We have no information as to whether this intervention led to a change in the duration of exclusive breast feeding or to a reduction in early infant morbidity, although previous studies have shown an association between both the age at initiation of breast feeding and the use of supplements with subsequent duration of breast feeding.12 13 A community based study in Pakistan showed that simple health messages given to mothers in the antenatal and postpartum periods prolong the length of exclusive breast feeding and reduce the incidence of diarrhoea in the first six months of life, but the study involved many contacts between health workers and mothers, raising questions about the sustainability of such an intensive intervention on a wider scale (A Billoo, Pakistan Paediatric Association meeting, Lahore, 1994).
The use of milk based rather than sugar based prelacteal feeds was lower among mothers giving prelacteal feeds in the early and late follow up groups than in the control group. This suggests that even when health education does not affect a mother's decision to use a prelacteal feed it may influence the type of feed used.
We have shown that health workers respond positively to brief intensive training which helps them to disseminate health messages more effectively. The training effect, however, is relatively short lived. Six months after the training, only one third of mothers received feeding advice after the birth, and many mothers were following traditional practices. The fall in early breast feeding in the late follow up group occurred mainly in those who did not receive health education messages, which suggests other factors did not play a part in these changes.

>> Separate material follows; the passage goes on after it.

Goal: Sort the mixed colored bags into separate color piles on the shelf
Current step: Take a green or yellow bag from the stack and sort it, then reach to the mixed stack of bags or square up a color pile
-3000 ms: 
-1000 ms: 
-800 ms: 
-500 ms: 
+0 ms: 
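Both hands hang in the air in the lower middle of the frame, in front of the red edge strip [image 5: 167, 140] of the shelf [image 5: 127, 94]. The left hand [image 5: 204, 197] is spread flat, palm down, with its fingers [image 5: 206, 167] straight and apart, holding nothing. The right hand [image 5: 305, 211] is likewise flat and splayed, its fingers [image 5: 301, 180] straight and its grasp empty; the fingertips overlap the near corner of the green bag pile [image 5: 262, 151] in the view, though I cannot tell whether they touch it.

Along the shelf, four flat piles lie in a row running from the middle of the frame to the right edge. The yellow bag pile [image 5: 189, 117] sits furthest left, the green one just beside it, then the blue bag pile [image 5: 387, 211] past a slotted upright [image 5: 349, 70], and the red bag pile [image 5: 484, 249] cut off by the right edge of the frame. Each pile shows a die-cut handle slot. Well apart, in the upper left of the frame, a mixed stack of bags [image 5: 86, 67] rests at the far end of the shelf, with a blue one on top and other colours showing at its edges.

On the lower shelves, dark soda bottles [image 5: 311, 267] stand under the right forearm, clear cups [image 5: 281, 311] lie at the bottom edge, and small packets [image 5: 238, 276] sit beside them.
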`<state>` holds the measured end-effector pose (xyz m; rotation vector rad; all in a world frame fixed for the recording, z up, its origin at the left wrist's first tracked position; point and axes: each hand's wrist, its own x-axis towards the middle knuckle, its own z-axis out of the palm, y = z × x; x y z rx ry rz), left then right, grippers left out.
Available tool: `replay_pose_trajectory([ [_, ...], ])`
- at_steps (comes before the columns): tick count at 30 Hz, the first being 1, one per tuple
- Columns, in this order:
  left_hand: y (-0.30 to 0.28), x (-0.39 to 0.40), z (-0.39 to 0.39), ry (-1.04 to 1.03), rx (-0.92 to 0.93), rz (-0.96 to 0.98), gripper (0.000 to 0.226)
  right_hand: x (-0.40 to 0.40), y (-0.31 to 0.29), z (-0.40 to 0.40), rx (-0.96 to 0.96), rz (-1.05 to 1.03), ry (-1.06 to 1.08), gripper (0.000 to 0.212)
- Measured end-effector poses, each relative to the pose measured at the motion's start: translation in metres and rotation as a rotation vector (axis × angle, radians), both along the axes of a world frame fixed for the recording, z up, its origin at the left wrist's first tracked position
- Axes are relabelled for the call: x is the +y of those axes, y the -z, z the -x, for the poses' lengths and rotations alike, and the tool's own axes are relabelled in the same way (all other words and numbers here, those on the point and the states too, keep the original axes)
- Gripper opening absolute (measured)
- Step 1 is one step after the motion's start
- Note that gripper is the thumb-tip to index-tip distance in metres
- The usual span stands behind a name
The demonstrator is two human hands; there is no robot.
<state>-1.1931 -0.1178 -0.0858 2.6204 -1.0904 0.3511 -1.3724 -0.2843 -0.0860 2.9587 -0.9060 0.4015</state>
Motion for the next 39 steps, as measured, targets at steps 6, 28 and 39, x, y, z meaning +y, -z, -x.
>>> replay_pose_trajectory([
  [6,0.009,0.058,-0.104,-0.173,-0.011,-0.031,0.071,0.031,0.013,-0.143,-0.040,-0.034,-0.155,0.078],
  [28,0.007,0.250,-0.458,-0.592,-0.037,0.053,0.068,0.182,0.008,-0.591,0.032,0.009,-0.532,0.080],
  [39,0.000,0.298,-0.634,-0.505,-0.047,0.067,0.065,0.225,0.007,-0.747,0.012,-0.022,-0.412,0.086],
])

After completion of the late follow up group study a focus group discussion was held with trained health workers (three doctors and five nurses) about the failure to provide health education to mothers. All the staff felt that an important factor was the absence of one nurse and one midwife who had both received the training. It was disappointing that new staff joining the maternity ward had not been trained in baby friendly health education. Certainly some contribution from a “dilution effect” of training over the six months could be a factor as well. Unfortunately we were unable to differentiate between mothers who had been attended by a trained or untrained staff member in the late follow up group, which might have allowed an estimate of this “dilution effect.”
Baby friendly health training in the setting of a busy district hospital (especially in the Indian subcontinent but perhaps also in Britain) must be reinforced at regular intervals to take account of staff movement and loss of interest. We suggest refresher training after six months in the first instance, and continued monitoring of impact with simple outcome indicators such as those in this study.
We are grateful to the staff of Sadar hospital, Hajipur; to Keith Sullivan for statistical advice; and to the British Council for financial help.